Assignment: Your task is to copy the listing exactly, with the pictures left out.

Supplied data:
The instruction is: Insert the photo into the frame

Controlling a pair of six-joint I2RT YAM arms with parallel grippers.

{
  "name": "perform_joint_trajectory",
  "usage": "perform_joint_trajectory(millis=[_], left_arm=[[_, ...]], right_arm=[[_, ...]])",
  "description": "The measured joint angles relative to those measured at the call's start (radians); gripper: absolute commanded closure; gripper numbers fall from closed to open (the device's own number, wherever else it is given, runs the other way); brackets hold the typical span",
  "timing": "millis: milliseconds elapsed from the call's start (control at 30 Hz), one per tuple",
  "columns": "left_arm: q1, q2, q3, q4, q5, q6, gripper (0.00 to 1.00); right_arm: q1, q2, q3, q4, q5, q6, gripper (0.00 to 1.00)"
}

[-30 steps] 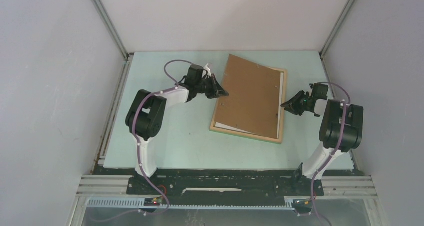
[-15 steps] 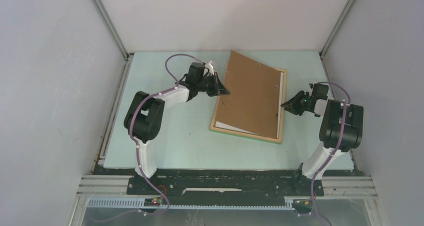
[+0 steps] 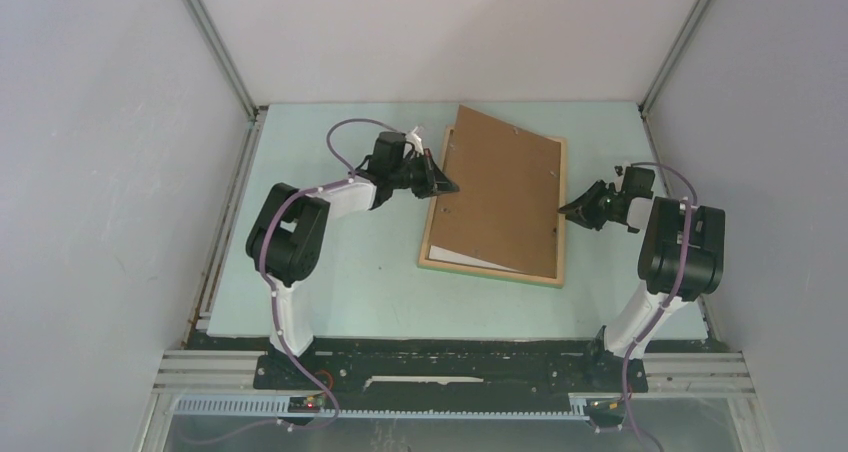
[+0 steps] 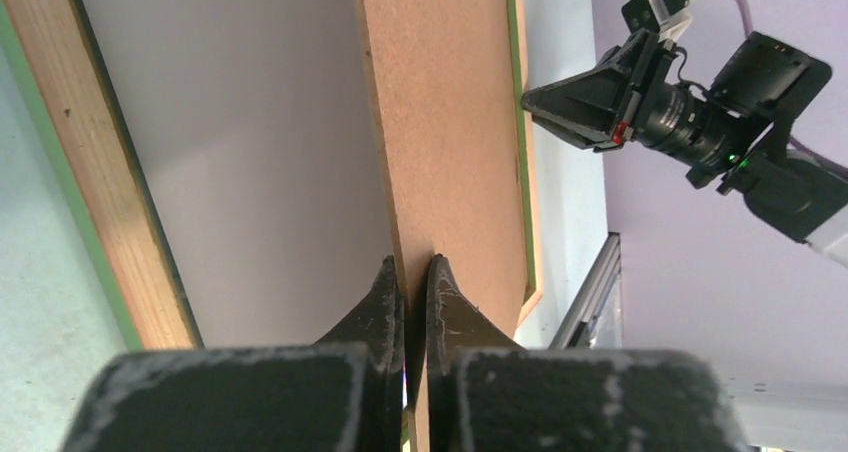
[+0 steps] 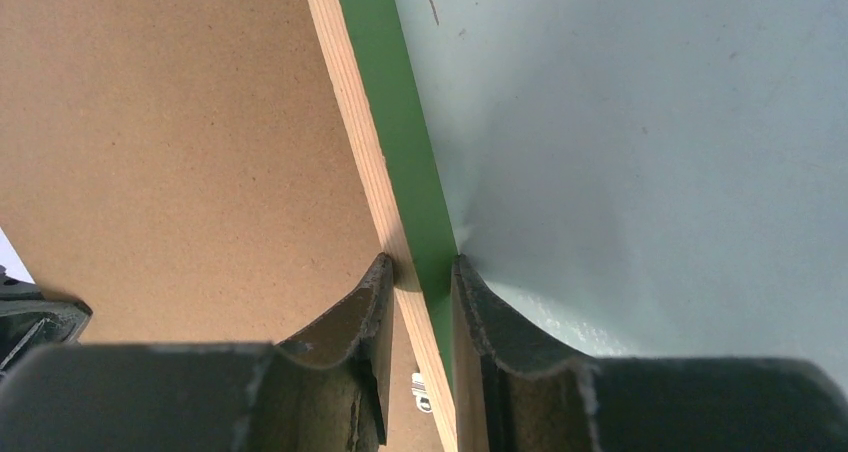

Answer below:
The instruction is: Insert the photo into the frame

Controlling a pair of six-joint I2RT YAM arms with parallel grippers.

{
  "name": "perform_joint_trajectory",
  "usage": "perform_joint_trajectory(millis=[_], left_arm=[[_, ...]], right_arm=[[_, ...]])",
  "description": "The measured joint angles relative to those measured at the call's start (radians); gripper: absolute commanded closure; gripper numbers fall from closed to open (the device's own number, wherever else it is given, runs the other way); brackets hold the typical span",
  "timing": "millis: milliseconds elapsed from the call's start (control at 30 Hz), one per tuple",
  "columns": "left_arm: q1, q2, q3, q4, q5, q6, gripper (0.00 to 1.00); right_arm: q1, q2, q3, q4, q5, q6, gripper (0.00 to 1.00)"
}

[-30 steps] 
[-15 steps] 
[+0 steps] 
[+0 steps] 
[+0 steps] 

Work on this exercise has been finished.